Content starts
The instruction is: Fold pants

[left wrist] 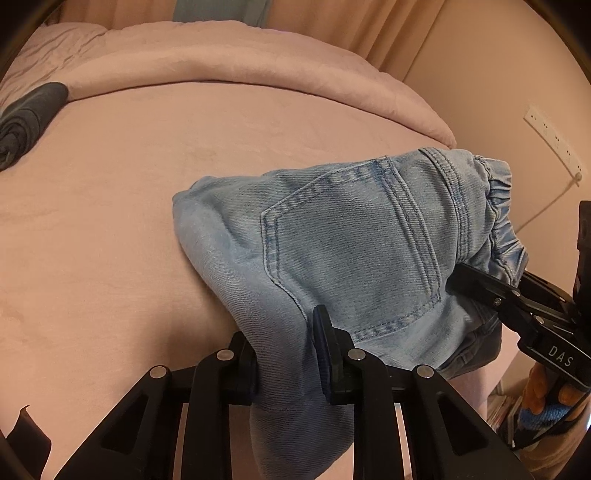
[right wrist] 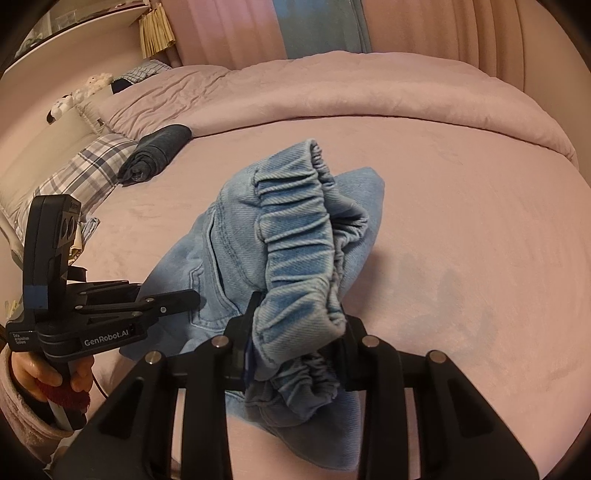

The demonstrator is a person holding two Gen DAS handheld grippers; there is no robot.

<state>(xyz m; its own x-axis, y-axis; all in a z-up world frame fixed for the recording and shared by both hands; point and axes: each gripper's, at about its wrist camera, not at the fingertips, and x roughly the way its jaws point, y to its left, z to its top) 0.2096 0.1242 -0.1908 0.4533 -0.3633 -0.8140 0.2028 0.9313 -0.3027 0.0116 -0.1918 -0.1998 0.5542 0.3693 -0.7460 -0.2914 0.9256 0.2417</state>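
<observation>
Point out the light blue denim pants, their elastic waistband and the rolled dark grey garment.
Light blue denim pants [left wrist: 351, 236]: left wrist view, back pocket.
Elastic waistband [right wrist: 295, 251]: right wrist view, gathered band.
Rolled dark grey garment [right wrist: 155, 155]: right wrist view, roll's middle.

Light blue washed denim pants [left wrist: 351, 236] with paler blue double stitching around a back pocket [left wrist: 347, 258]. A pink plush bed [left wrist: 110, 221] with a pink duvet [left wrist: 221, 66]. A dark grey rolled garment [right wrist: 155, 155]. A pillow [right wrist: 81, 170] in grey, white and beige plaid. Both tools, left [left wrist: 288, 354] and right [right wrist: 295, 343], are black; the left tool bears white lettering. Peach-pink curtains [right wrist: 443, 29].
</observation>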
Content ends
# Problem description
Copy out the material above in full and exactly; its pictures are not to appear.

# Output for this exercise
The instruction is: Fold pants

[left wrist] 
[right wrist] 

The demonstrator is a person holding two Gen DAS handheld grippers; there is no robot.

<state>(xyz m; its own x-axis, y-axis; all in a z-up world frame fixed for the recording and shared by both hands; point and axes: each gripper's, at about its wrist camera, not at the fingertips, and x roughly the way its jaws point, y to its left, z to its top) 0.2096 0.1242 -0.1908 0.4533 -0.3633 -0.8140 0.2028 0.9313 -0.3027 0.0116 -0.1918 -0.1998 0.5542 0.3693 -0.7460 -0.2914 0.9256 0.2417</state>
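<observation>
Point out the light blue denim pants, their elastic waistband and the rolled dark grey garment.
Light blue denim pants [left wrist: 351, 236]: left wrist view, back pocket.
Elastic waistband [right wrist: 295, 251]: right wrist view, gathered band.
Rolled dark grey garment [right wrist: 155, 155]: right wrist view, roll's middle.

Light blue washed denim pants [left wrist: 351, 236] with paler blue double stitching around a back pocket [left wrist: 347, 258]. A pink plush bed [left wrist: 110, 221] with a pink duvet [left wrist: 221, 66]. A dark grey rolled garment [right wrist: 155, 155]. A pillow [right wrist: 81, 170] in grey, white and beige plaid. Both tools, left [left wrist: 288, 354] and right [right wrist: 295, 343], are black; the left tool bears white lettering. Peach-pink curtains [right wrist: 443, 29].
</observation>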

No further output is required here.